Hey guys, thanks for the input.
Maybe the simplest way to say it is you may want to control the validation split for the same reasons you would want to control the test split.
The random split i think is fine if your data is exactly balanced in terms of the target classes and the characteristics of the data. But often data is coming from several distributions with varying characteristics (e.g. different test subjects, test environments, noise, sensor mounting, etc), or there is a high degree of class imbalance, so that striating the data (i.e. separating your data into subgroups before splitting) may be necessary to get a ‘fair’ evaluation.
One simple example where you would probably want this is to make sure that all ‘subwindows’ of a sample (i.e. the sliding window applied by edge impulse) belong to the same fold.

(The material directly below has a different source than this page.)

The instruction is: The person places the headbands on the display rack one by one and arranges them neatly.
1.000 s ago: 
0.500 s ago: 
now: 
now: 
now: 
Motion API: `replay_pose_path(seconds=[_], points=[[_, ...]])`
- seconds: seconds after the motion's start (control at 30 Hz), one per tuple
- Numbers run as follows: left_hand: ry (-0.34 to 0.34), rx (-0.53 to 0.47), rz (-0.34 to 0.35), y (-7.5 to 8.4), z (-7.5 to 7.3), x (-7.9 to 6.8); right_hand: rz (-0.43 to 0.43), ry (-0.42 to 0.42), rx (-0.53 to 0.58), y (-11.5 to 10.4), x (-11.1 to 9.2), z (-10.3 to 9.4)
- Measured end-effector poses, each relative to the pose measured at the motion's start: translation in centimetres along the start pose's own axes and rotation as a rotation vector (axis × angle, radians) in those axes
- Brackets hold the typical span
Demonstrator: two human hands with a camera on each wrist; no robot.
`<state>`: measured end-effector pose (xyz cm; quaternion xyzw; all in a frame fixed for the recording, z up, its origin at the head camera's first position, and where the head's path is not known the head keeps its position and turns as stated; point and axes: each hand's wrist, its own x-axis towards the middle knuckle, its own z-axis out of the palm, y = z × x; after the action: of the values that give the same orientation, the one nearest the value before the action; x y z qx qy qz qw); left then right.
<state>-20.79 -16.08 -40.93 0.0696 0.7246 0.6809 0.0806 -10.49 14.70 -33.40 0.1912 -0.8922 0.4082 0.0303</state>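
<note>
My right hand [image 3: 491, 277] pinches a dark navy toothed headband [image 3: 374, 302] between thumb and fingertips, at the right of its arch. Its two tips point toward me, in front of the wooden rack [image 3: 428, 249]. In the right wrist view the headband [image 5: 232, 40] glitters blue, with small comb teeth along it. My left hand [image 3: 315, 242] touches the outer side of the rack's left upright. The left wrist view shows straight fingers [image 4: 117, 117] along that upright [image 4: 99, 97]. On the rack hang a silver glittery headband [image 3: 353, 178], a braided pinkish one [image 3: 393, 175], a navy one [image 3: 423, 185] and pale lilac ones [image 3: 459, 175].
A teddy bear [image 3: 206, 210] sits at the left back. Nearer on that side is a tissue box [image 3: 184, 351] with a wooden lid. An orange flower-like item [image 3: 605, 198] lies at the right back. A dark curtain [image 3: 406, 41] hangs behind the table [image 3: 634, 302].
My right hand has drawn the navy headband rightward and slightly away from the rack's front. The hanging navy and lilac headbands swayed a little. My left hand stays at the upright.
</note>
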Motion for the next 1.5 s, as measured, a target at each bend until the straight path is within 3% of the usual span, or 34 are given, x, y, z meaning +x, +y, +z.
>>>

In a more complicated example, you may have a limited homebrew dataset that is high quality but you want to leverage some publicly available datasets to make your model more robust. In this case it may be helpful to control your validation data s.t. it matches more closely with your test data, and include less trusted data, or synthetic data, only in the training set (and verify it actually helps model performance). If not you could end up in the situation where you get high validation performance (on account of the more plentiful mismatched data) but low test performance, and if you’re constantly looking at your test set to tweak model performance than it kind of defeats the purpose of having a test set
I think stratifying by class label would help with class imbalance, but being able to stratify by metadata tags would be more powerful.
Again, a hacky way to achieve this would be to just have a reliable method to map from the rows in the X/Y tensors to the sample names (not sure if this can be done currently) - that way I could just encode simple metadata into the names of the samples when I upload them, and decode them in the keras expert mode to decide the validation split.